Word for word, return the lines from the start of the entries below through the line that has "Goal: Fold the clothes".

RECORD EXCERPTS:
◆ ◆ ◆ ◆ ◆ ◆ ◆

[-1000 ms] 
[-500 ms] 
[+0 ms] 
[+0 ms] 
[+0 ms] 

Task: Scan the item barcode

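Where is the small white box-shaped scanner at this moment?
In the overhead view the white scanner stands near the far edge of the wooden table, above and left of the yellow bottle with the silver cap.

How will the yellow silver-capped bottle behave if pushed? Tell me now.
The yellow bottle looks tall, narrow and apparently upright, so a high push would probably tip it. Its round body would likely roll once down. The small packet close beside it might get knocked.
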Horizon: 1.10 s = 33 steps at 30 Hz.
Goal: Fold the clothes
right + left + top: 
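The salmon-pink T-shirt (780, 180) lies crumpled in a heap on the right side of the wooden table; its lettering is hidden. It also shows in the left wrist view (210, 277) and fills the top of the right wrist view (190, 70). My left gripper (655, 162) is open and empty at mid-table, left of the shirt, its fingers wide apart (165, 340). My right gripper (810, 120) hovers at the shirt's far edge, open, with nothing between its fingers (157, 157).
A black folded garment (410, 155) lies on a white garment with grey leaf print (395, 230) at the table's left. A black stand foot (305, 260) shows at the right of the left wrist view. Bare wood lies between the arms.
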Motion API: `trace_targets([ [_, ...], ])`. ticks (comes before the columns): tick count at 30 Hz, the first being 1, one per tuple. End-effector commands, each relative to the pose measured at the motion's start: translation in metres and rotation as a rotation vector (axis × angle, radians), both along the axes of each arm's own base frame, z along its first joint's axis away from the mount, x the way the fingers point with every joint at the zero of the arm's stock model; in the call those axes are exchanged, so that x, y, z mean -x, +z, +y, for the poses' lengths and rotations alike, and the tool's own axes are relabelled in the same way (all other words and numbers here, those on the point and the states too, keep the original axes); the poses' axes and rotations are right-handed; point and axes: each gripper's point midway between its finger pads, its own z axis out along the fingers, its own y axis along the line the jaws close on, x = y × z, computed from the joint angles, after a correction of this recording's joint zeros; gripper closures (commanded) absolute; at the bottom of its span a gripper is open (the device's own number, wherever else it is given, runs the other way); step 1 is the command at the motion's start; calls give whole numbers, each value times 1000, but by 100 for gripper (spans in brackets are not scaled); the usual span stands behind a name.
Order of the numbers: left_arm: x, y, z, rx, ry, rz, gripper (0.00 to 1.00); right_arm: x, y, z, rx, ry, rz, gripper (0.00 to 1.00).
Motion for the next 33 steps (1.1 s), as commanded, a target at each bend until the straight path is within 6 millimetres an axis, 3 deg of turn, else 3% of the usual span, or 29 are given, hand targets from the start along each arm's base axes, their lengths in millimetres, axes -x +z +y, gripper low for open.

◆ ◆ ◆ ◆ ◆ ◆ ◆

TASK RESPONSE:
[-1000 ms] 
[-500 ms] 
[+0 ms] 
[+0 ms] 
[+0 ms] 

Task: Scan the item barcode

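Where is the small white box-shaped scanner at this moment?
In the overhead view the white scanner stands near the far edge of the wooden table, above and left of the yellow bottle with the silver cap.

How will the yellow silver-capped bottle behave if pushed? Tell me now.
The yellow bottle looks tall, narrow and apparently upright, so a high push would probably tip it. Its round body would likely roll once down. The small packet close beside it might get knocked.
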Horizon: 1.10 s = 33 steps at 30 Hz.
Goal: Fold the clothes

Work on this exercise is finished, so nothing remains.